__Task objective__. Your output is one number, the count of lines in the listing below that hold the word "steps".
*** Supplied material ***
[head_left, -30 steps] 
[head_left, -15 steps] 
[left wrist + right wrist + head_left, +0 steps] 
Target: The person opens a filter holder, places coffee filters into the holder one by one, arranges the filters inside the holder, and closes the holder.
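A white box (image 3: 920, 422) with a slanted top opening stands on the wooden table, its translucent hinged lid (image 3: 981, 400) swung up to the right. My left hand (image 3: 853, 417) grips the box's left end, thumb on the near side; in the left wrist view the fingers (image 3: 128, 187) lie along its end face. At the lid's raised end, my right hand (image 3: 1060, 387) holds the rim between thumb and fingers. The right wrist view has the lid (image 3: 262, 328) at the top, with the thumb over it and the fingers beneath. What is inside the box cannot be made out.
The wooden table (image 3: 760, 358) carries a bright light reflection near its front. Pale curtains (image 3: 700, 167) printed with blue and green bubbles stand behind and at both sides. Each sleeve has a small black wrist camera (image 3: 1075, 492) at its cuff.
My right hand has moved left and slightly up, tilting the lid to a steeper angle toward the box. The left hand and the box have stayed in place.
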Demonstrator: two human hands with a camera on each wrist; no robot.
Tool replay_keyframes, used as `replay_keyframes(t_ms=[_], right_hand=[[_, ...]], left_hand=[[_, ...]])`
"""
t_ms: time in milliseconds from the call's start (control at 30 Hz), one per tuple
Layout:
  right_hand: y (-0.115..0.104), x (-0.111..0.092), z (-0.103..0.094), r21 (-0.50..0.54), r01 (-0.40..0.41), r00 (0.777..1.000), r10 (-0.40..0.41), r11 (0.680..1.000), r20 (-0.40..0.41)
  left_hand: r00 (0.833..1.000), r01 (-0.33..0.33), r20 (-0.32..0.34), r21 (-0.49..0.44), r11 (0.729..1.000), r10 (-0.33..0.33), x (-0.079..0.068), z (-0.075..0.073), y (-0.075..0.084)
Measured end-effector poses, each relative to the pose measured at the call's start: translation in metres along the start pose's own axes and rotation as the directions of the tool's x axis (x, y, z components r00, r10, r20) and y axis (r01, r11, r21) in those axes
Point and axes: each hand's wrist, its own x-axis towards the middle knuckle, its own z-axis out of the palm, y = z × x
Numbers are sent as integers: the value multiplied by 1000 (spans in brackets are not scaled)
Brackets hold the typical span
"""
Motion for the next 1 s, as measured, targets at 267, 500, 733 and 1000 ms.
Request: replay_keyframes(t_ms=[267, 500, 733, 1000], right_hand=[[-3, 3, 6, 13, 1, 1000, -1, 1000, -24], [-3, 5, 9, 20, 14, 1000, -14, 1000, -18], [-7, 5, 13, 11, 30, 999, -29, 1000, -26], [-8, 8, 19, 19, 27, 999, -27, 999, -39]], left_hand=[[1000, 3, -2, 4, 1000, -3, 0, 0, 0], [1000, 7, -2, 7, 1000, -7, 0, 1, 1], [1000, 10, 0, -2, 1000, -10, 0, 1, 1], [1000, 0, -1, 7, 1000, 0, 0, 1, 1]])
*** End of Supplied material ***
__Answer section__. 3